## DATASET SECTION

******************************

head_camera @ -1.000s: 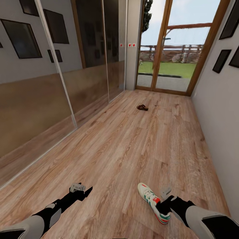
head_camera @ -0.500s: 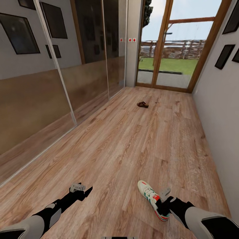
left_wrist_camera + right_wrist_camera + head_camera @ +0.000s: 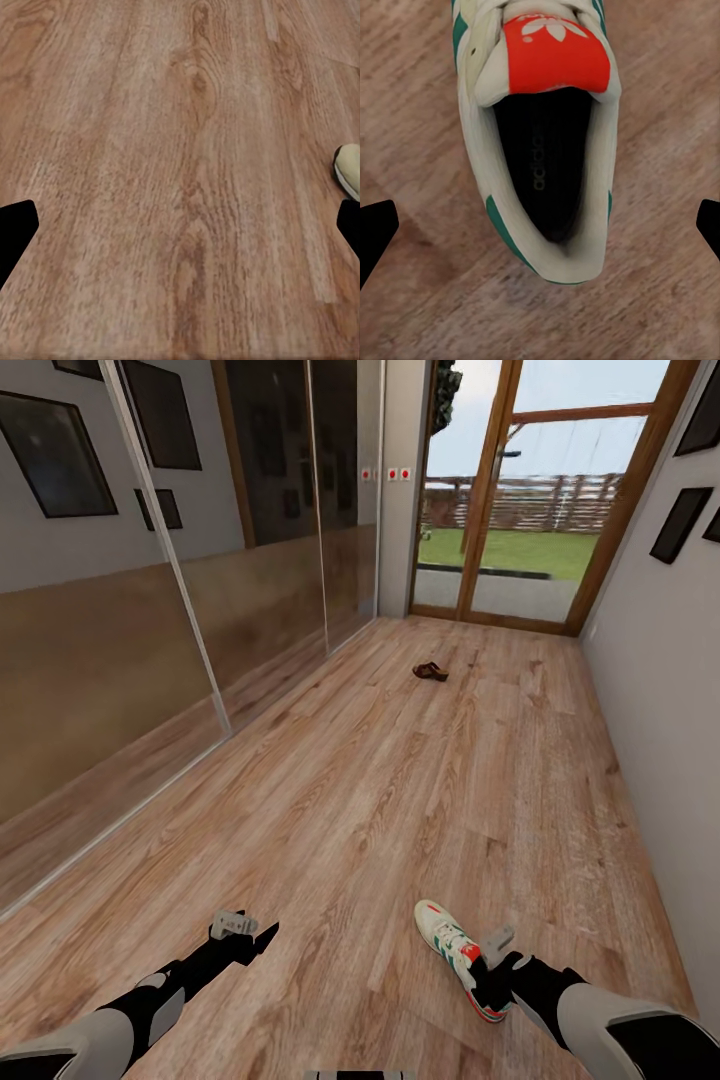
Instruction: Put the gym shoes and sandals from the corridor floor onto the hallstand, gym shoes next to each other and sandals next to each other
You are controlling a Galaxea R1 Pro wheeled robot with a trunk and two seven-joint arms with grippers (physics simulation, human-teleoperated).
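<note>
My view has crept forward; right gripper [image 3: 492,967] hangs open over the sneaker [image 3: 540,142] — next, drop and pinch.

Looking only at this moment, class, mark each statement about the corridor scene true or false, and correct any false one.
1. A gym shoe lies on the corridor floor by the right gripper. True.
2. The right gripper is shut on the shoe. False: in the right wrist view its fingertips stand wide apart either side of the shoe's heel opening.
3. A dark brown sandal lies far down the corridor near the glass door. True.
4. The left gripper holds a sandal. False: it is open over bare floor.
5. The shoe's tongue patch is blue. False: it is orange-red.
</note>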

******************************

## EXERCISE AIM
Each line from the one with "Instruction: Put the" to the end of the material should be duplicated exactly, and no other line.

## EXERCISE ANSWER
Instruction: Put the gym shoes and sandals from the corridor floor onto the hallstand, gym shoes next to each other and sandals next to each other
You are controlling a Galaxea R1 Pro wheeled robot with a trunk and two seven-joint arms with grippers (physics simulation, human-teleoperated).
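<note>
My view has crept forward; right gripper [image 3: 492,967] hangs open over the sneaker [image 3: 540,142] — next, drop and pinch.

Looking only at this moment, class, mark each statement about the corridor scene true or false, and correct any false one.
1. A gym shoe lies on the corridor floor by the right gripper. True.
2. The right gripper is shut on the shoe. False: in the right wrist view its fingertips stand wide apart either side of the shoe's heel opening.
3. A dark brown sandal lies far down the corridor near the glass door. True.
4. The left gripper holds a sandal. False: it is open over bare floor.
5. The shoe's tongue patch is blue. False: it is orange-red.
</note>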

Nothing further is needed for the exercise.